> INSTRUCTIONS FOR THE TASK
The part below that opens with the line containing "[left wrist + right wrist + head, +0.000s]" and closes with the line containing "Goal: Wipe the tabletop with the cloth" should be copied exactly, minus any pictures.

> EXERCISE INPUT
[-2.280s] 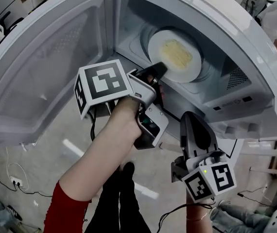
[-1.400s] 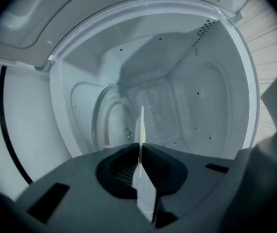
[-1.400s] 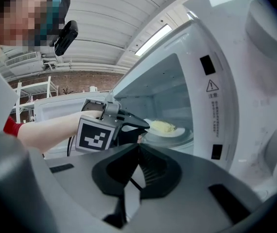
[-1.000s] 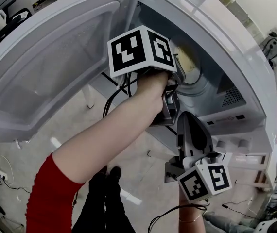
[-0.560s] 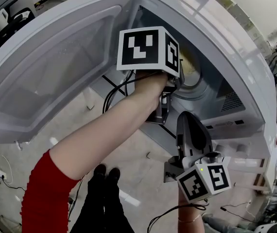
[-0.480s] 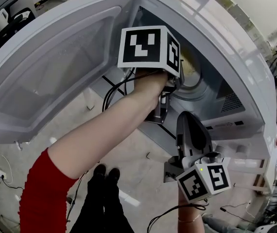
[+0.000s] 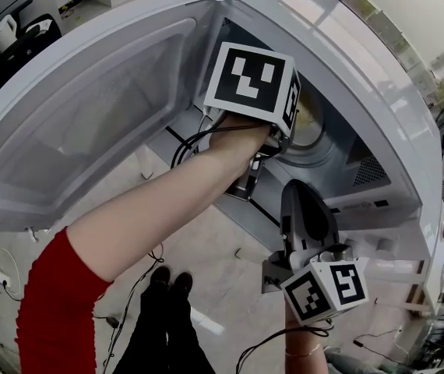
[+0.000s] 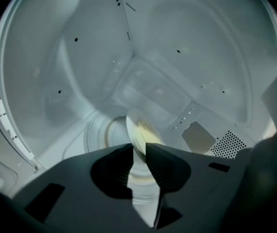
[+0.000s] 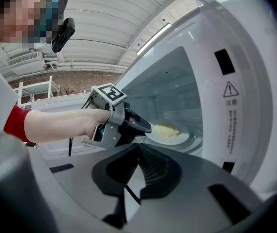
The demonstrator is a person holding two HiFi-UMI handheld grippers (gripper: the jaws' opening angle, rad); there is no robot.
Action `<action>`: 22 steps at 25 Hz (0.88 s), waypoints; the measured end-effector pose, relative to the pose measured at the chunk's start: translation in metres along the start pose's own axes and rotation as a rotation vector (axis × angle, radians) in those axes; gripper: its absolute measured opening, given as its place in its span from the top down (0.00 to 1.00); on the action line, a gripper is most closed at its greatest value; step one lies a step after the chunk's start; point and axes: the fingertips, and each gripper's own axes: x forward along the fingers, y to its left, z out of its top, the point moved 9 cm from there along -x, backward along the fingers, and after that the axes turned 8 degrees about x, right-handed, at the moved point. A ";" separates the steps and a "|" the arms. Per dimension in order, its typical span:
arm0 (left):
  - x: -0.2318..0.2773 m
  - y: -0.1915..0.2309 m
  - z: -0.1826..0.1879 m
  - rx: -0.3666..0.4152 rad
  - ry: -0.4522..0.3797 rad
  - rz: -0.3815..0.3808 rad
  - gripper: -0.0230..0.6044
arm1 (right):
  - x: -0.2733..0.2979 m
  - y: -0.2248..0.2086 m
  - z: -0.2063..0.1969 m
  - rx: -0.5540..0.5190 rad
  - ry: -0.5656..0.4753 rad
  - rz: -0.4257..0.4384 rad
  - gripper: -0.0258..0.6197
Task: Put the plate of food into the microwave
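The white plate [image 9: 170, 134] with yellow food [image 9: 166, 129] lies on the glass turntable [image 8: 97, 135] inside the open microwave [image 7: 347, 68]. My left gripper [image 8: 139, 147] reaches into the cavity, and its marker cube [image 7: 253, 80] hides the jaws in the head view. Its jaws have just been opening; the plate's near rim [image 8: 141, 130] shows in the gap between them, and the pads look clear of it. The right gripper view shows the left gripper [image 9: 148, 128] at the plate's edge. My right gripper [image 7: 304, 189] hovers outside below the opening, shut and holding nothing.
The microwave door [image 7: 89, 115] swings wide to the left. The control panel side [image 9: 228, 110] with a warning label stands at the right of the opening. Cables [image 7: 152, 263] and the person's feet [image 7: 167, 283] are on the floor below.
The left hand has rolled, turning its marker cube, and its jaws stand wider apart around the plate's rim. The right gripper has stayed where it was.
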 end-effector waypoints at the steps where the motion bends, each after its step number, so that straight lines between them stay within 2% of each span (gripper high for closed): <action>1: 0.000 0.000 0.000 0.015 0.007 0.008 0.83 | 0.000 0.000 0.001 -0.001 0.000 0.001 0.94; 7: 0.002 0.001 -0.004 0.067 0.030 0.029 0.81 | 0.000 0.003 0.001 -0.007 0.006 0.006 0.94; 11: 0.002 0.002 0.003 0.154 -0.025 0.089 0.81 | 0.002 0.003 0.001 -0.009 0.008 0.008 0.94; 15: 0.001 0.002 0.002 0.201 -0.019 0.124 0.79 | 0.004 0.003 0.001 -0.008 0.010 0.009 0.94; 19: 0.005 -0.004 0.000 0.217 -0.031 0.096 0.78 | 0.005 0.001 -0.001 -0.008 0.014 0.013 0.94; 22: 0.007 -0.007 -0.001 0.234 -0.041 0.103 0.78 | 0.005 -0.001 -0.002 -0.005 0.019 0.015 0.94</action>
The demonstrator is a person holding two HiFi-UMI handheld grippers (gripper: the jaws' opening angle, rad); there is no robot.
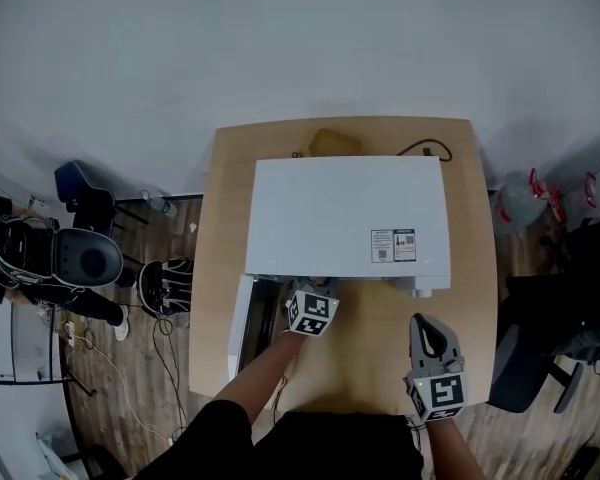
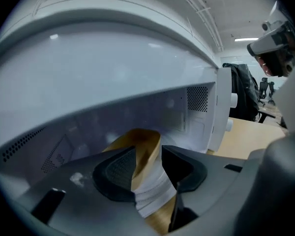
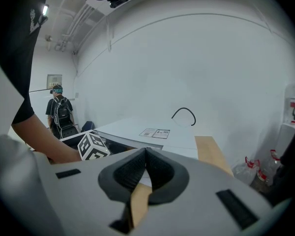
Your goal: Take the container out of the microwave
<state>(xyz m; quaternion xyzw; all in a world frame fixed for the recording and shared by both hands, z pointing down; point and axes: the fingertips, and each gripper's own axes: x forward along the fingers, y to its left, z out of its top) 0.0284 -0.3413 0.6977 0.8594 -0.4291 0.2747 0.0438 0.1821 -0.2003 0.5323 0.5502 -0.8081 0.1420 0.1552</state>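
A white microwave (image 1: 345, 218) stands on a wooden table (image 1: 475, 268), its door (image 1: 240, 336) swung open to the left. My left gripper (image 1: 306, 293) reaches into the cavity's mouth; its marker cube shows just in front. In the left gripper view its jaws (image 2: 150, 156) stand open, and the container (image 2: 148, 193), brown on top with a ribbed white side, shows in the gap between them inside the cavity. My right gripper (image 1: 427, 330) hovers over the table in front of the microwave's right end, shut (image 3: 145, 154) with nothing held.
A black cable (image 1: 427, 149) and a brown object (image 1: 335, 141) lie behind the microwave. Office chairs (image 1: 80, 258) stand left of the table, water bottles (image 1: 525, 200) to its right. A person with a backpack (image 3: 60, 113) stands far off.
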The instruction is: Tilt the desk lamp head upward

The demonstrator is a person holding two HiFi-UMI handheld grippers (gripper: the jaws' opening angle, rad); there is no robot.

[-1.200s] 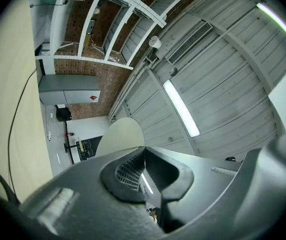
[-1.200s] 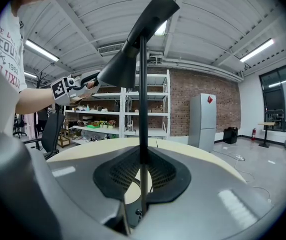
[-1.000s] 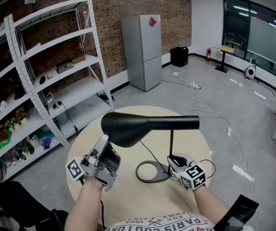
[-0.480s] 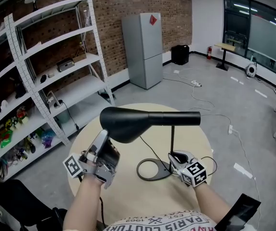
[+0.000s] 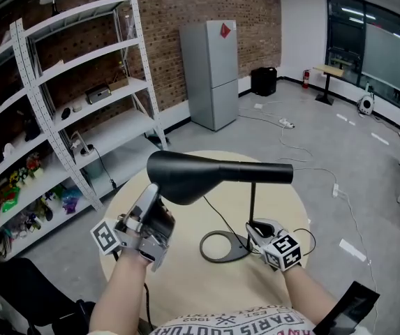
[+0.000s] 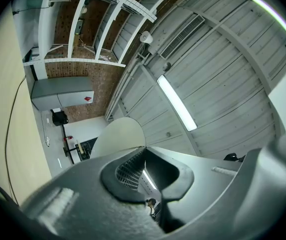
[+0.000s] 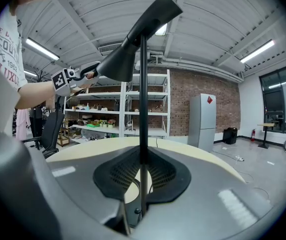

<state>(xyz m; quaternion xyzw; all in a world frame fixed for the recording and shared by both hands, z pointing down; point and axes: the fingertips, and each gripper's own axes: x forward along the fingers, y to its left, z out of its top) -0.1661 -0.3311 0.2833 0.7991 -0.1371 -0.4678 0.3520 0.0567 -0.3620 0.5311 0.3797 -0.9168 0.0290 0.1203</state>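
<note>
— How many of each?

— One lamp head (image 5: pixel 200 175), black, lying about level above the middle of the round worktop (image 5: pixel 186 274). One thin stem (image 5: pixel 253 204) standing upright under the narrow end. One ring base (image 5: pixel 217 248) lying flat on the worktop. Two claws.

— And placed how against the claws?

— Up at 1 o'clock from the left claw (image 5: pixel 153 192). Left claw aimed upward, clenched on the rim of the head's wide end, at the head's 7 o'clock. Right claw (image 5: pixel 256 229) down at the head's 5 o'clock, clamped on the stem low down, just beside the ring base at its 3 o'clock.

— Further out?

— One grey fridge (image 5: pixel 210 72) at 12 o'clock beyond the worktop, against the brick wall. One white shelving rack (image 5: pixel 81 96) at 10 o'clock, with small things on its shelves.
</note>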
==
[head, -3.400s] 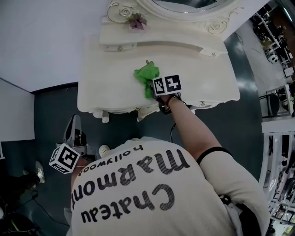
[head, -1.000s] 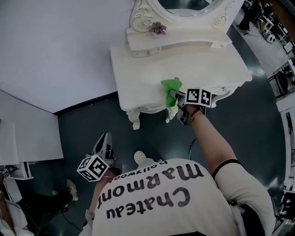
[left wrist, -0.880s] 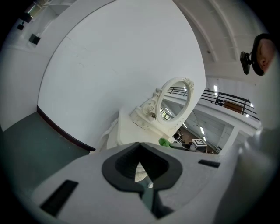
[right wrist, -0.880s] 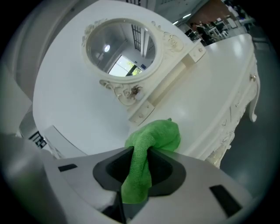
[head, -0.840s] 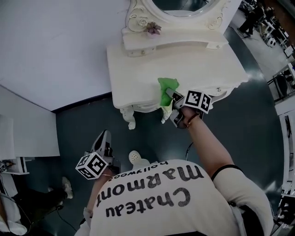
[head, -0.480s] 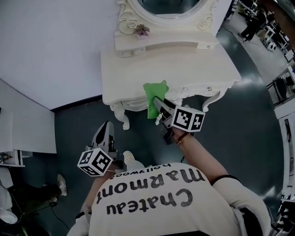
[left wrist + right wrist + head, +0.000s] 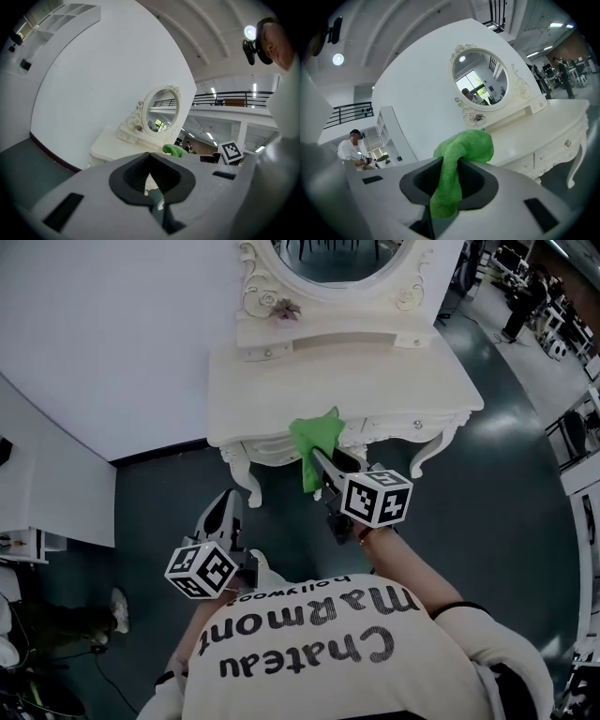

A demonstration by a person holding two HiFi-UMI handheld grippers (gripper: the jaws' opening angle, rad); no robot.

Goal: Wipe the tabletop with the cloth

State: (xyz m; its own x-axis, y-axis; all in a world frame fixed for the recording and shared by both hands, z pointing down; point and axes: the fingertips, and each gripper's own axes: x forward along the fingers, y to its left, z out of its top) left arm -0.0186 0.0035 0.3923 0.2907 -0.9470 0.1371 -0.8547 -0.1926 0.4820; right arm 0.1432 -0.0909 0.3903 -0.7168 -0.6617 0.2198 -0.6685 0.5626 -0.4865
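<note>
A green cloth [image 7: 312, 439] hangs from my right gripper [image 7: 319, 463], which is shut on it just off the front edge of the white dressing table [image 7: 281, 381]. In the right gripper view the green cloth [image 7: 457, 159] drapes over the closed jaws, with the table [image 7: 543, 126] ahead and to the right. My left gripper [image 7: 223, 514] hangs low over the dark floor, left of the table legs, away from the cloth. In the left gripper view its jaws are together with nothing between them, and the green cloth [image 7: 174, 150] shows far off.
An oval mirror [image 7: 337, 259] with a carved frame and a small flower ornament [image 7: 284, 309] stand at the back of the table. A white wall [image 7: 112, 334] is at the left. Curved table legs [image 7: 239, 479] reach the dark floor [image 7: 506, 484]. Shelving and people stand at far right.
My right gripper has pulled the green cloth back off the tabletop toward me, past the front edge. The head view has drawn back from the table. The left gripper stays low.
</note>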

> FINISHED TASK
[left wrist + right wrist + head, +0.000s] 

A demonstration by a person holding two HiFi-UMI handheld grippers (gripper: the jaws' opening angle, rad); no robot.

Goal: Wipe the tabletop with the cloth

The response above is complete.